Link to Kaggle Competition: https://www.kaggle.com/c/random-acts-of-pizza

This competition contains a dataset of textual requests for pizza from the Reddit community- Random Acts of Pizza (https://www.reddit.com/r/Random_Acts_Of_Pizza/) together with their outcome (successful/unsuccessful) and meta-data.
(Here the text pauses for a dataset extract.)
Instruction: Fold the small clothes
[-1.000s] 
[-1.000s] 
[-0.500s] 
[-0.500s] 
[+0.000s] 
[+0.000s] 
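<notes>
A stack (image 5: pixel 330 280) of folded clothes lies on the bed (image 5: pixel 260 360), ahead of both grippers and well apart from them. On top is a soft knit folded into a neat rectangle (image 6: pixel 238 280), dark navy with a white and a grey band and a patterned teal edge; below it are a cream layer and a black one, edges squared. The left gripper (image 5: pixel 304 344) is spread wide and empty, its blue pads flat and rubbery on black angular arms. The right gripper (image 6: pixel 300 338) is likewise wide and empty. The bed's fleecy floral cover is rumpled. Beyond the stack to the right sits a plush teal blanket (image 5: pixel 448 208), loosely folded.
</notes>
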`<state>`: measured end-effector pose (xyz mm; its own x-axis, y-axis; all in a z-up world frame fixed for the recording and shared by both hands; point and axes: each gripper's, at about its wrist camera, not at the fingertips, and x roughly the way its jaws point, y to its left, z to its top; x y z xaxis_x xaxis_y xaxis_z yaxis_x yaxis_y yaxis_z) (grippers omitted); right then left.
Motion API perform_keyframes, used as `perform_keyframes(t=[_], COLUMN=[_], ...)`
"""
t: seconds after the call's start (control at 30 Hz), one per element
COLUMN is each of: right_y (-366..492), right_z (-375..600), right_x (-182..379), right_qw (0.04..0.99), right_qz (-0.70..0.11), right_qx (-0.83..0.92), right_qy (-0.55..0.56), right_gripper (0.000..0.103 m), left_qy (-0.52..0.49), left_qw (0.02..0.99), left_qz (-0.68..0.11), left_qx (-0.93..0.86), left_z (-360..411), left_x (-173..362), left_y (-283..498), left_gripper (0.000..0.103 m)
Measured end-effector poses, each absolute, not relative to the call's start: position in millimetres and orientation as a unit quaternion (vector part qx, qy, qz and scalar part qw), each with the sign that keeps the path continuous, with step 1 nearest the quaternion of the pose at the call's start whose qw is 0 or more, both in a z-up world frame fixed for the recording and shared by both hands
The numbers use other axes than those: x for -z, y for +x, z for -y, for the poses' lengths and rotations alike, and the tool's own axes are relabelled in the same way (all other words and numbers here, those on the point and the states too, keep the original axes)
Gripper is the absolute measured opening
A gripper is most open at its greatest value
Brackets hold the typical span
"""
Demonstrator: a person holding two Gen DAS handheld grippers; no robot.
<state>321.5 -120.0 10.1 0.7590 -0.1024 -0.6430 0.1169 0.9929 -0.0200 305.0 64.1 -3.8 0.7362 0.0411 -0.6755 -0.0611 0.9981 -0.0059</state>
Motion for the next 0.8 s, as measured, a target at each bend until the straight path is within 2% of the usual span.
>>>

The objective is to build a model that can predict whether or not a post will result in a pizza purchase.

### Objective

The objective of this project is to create an algorithm capable of predicting whether a given post on "Random Acts of Pizza" is likely to be fulfilled based on it's message content and various meta-characteristics. 

## Data Preparation

In [18]:
# This tells matplotlib not to try opening a new window for each plot.
%matplotlib inline

# General libraries.
import json
import os
from pprint import pprint
import pandas as pd
import re
import numpy as np
import matplotlib.pyplot as plt
from matplotlib.colors import LogNorm

# SK Learn Libraries
from sklearn.model_selection import train_test_split
from sklearn import metrics
from sklearn.decomposition import PCA
from sklearn.cluster import KMeans
from sklearn.mixture import GaussianMixture

This dataset includes 5671 requests between December 8, 2010 and September 29, 2013 (retrieved on September 30, 2013). All requests ask for the same thing: a free pizza. The outcome of each request --- whether its author received a pizza or not --- is known. Meta-data includes information such as: time of the request, activity of the requester, community-age of the requester, etc.  

Each entry in pizza_request_dataset.json corresponds to one request (the first and only request by the requester).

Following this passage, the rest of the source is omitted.